(Stored entries)
▬▬▬▬▬▬
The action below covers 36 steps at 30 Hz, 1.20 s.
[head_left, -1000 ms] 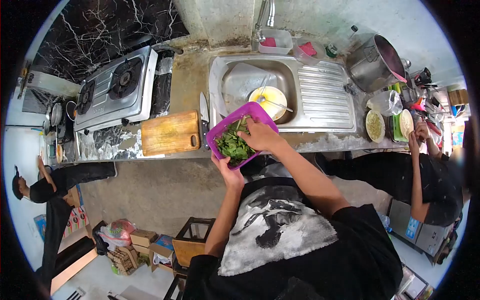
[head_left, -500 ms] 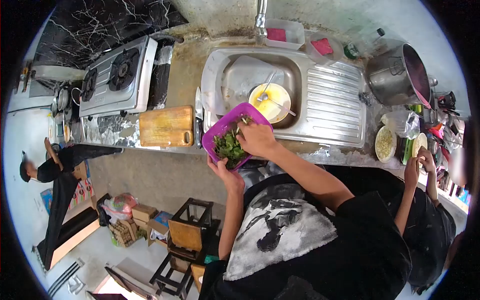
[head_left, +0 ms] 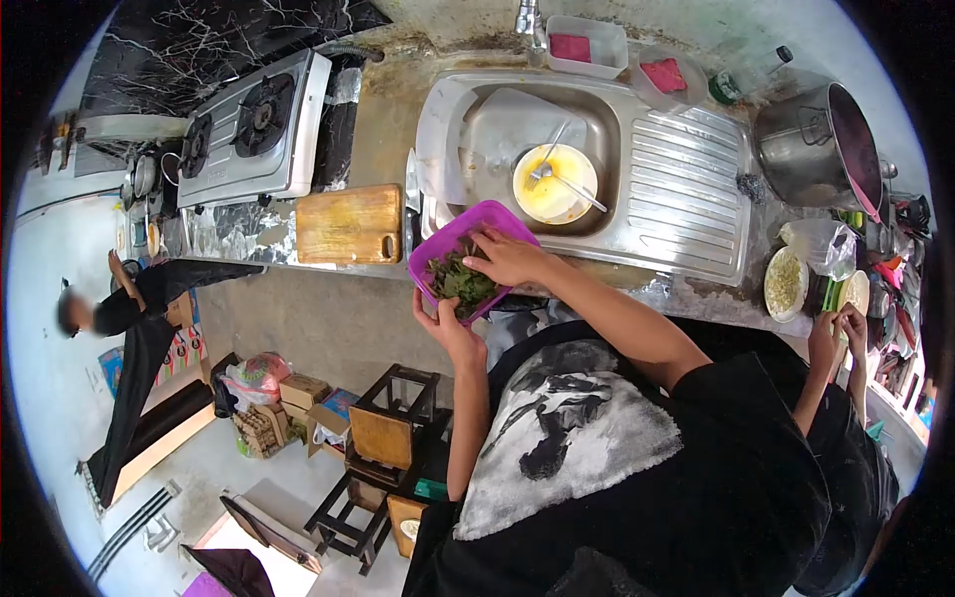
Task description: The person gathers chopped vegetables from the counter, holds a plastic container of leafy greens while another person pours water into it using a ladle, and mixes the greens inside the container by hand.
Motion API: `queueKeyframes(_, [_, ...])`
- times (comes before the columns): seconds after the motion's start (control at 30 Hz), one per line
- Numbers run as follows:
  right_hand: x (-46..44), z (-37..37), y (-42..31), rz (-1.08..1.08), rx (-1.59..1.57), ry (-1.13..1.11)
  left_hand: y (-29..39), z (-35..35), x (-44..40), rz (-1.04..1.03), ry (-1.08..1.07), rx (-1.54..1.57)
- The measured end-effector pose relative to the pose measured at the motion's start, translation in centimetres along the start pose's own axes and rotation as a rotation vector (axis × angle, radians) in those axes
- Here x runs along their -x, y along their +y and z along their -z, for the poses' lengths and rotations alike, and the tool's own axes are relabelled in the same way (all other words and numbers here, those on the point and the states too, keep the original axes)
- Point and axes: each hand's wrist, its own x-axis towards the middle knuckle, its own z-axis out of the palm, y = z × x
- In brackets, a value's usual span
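A purple square bowl (head_left: 434,245) holds chopped green leaves (head_left: 468,282) at the front edge of the counter, just below the sink. My left hand (head_left: 451,323) grips the bowl's lower left side, thumb over the rim. Inside the bowl, my right hand (head_left: 507,261) rests on the leaves with its fingers spread; whether leaves are between them cannot be made out. Beyond the bowl, a yellow-stained plate (head_left: 557,196) with metal cutlery lies in the steel sink (head_left: 607,149).
Left of the sink are a knife (head_left: 412,189), a wooden cutting board (head_left: 348,225) and a gas stove (head_left: 257,129). A large pot (head_left: 806,144) stands right, near a plate of pale shreds (head_left: 785,284). Co-workers stand at both sides. Stools (head_left: 382,438) are behind.
My right hand's fingers have opened out over the leaves. The view has shifted, and the co-worker at the right now shows mostly behind my shoulder.
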Motion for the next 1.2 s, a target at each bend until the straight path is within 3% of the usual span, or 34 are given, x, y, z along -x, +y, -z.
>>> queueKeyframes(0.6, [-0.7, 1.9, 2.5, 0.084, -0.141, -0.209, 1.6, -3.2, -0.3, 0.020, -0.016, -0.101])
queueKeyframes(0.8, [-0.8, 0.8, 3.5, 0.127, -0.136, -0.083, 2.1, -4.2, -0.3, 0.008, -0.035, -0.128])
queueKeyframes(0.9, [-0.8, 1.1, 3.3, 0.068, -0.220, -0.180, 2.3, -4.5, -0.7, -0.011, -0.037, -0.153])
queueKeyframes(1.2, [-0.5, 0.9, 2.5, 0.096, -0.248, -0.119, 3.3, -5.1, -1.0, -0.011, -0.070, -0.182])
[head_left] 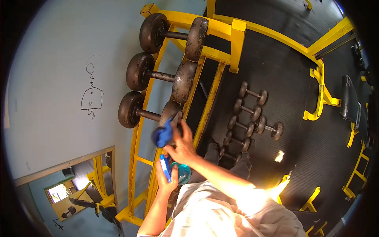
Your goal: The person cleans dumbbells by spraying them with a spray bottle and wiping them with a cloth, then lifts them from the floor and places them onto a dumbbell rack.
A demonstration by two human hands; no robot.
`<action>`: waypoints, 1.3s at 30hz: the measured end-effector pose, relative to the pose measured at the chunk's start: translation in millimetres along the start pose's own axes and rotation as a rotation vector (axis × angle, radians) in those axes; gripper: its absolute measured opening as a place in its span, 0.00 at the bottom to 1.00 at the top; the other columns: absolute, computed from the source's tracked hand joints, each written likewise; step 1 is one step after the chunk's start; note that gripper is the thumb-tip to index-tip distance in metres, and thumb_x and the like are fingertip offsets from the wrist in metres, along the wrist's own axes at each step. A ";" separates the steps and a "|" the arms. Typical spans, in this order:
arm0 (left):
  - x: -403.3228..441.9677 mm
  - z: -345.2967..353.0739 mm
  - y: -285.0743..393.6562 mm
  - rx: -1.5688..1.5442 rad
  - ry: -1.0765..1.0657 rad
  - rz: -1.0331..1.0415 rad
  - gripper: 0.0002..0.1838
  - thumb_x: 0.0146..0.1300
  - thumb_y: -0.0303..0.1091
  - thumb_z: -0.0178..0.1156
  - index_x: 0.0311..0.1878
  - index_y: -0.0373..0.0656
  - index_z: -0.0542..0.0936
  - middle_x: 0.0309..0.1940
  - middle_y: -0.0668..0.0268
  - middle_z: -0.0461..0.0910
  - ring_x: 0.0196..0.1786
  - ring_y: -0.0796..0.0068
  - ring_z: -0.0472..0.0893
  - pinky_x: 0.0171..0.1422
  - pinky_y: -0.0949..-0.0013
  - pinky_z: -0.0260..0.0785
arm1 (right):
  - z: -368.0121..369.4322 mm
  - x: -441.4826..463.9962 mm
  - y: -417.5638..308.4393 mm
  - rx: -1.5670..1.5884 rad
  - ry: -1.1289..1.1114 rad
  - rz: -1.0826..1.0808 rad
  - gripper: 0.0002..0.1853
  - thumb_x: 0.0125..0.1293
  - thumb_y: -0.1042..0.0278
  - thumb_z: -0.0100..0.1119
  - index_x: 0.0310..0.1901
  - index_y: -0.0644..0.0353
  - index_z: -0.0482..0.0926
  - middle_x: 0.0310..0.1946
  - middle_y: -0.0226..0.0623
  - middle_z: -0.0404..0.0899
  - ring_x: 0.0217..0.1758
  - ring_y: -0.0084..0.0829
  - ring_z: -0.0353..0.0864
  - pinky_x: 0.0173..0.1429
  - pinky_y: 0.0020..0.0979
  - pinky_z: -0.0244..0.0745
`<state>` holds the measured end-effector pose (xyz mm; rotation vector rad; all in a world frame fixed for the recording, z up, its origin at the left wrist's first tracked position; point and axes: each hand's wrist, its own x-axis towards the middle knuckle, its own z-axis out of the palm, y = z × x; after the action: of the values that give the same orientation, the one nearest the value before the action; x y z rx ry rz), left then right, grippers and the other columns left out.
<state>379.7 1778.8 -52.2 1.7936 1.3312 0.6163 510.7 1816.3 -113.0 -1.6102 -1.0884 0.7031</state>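
The left hand [167,177] has its grip closed on the spray bottle [183,173], which contains blue-green liquid. The right hand [182,145] holds the blue cloth [162,136] in its fingers, at the lowest dumbbell [148,115] on the yellow rack [135,170]. Other dumbbells [162,75] lie above it.

Wall [51,106]: was pale grey-blue, bearing a black scrawl [91,98]
Mirror [85,179]: reflected a bright window [58,192]
Floor [284,83]: was dark, with one bright patch [279,156]
Metal frames [322,85]: were yellow
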 end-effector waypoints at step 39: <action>40.6 -37.7 -6.8 0.156 -0.030 0.046 0.32 0.55 0.27 0.59 0.65 0.34 0.65 0.63 0.50 0.65 0.57 0.60 0.73 0.56 0.63 0.73 | 77.3 70.5 80.1 0.385 0.498 0.451 0.15 0.63 0.75 0.52 0.51 0.66 0.71 0.44 0.55 0.77 0.47 0.49 0.79 0.52 0.41 0.72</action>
<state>360.3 1829.6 -39.9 1.9561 1.3530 0.5196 498.9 1907.3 -207.6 -1.5798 -0.2105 0.6954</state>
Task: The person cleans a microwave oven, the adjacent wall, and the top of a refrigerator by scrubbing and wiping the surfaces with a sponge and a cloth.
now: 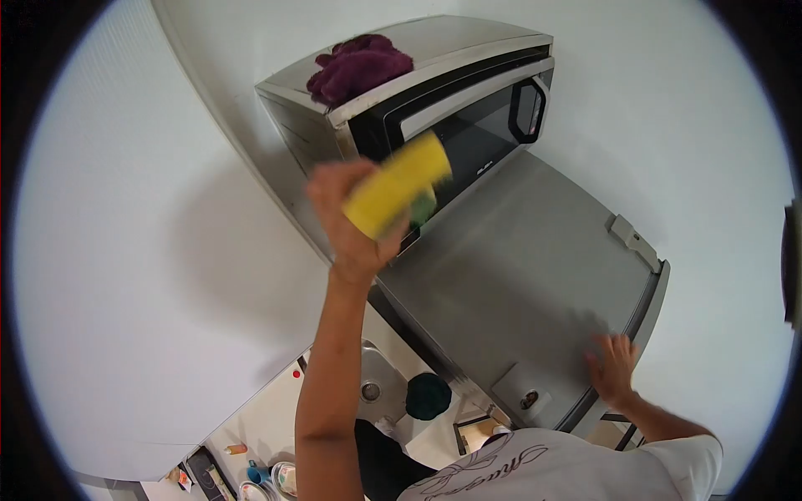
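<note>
While the person's left hand (349, 246) is curled around a bright yellow, block-shaped sponge (397, 185), the right hand (614, 371) lies open, fingers slightly spread, at the edge of a flat grey appliance top (518, 250), holding nothing visible. The sponge is raised in front of the silver-and-black microwave oven (468, 154), below a fluffy purple cloth (359, 73); blur hides whether it touches the door, and how tightly the fingers press cannot be told. It should prove very light, soft and springy, hard to break but easily squashed, and slippery if wet. Its broad sides, pinched near the middle between thumb and fingers, would give the surest hold, leaving one face free.
</note>
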Motion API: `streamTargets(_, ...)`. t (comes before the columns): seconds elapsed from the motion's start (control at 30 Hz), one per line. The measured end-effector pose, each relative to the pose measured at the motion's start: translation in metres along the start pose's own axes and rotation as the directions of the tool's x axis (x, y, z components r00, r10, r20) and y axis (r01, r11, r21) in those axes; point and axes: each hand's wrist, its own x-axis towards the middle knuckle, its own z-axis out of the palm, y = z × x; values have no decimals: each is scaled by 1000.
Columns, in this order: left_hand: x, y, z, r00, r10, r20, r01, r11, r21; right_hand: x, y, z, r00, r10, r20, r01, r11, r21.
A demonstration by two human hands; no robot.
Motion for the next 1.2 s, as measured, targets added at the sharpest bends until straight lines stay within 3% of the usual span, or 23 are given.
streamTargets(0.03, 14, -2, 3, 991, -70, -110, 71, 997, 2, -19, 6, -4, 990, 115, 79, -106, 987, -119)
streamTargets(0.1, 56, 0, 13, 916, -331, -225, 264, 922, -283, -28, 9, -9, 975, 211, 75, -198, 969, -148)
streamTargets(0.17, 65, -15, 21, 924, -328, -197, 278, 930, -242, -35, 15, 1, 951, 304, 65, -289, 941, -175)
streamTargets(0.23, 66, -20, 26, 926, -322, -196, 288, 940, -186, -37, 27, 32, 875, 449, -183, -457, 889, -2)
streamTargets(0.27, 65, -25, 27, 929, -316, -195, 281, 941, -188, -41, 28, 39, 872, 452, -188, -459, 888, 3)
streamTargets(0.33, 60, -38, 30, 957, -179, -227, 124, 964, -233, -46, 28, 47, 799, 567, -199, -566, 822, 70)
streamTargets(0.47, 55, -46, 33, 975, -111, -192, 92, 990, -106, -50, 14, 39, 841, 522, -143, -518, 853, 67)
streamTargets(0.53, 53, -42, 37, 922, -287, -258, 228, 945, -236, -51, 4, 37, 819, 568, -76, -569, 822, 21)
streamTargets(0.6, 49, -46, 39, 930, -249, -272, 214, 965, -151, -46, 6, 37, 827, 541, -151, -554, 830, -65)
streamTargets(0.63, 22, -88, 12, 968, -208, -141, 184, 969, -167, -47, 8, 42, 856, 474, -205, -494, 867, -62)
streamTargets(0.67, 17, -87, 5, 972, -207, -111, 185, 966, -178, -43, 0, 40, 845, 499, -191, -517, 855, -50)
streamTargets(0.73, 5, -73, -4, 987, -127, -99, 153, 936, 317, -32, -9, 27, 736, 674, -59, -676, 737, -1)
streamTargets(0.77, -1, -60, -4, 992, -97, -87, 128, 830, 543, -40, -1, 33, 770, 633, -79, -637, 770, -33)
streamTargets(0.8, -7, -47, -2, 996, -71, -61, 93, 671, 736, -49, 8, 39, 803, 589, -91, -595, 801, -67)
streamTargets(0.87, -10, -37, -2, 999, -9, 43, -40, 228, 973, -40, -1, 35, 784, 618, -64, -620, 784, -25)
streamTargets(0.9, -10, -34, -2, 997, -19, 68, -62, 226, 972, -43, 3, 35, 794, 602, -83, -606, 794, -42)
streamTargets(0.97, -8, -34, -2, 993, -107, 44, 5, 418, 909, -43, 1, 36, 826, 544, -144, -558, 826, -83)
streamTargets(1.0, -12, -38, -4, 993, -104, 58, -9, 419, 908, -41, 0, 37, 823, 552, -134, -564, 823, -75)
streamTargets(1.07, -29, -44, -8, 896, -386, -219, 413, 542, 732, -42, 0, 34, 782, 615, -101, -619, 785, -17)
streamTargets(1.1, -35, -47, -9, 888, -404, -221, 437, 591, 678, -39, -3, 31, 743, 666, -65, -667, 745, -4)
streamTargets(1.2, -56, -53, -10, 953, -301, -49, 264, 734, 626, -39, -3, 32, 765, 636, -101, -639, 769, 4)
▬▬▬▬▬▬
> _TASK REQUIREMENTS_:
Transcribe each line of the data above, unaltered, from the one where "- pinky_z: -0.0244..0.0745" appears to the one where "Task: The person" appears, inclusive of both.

> _WRITTEN REPLY_:
  - pinky_z: -0.0244..0.0745
`<state>` holds the measured end-effector pose (xyz mm; rotation vector rad; all in a world frame fixed for the recording, z up, its origin at the left wrist's first tracked position; point and axes: each hand's wrist, its own x-axis towards the middle knuckle, its own z-axis out of the palm, y = z × x; after the action: of the values that give the same orientation, the one nearest the value before the action; x y z rx ry rz), left then right, grippers and the other columns left out.
<state>379.7 1778.8 -52.2 1.7936 1.3312 0.6163 510.7 1816.3 -113.0 -1.6102 -1.0884 0.7031</state>
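The left hand [167,177] has its grip closed on the spray bottle [183,173], which contains blue-green liquid. The right hand [182,145] holds the blue cloth [162,136] in its fingers, at the lowest dumbbell [148,115] on the yellow rack [135,170]. Other dumbbells [162,75] lie above it.

Wall [51,106]: was pale grey-blue, bearing a black scrawl [91,98]
Mirror [85,179]: reflected a bright window [58,192]
Floor [284,83]: was dark, with one bright patch [279,156]
Metal frames [322,85]: were yellow
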 end-effector waypoints at step 39: <action>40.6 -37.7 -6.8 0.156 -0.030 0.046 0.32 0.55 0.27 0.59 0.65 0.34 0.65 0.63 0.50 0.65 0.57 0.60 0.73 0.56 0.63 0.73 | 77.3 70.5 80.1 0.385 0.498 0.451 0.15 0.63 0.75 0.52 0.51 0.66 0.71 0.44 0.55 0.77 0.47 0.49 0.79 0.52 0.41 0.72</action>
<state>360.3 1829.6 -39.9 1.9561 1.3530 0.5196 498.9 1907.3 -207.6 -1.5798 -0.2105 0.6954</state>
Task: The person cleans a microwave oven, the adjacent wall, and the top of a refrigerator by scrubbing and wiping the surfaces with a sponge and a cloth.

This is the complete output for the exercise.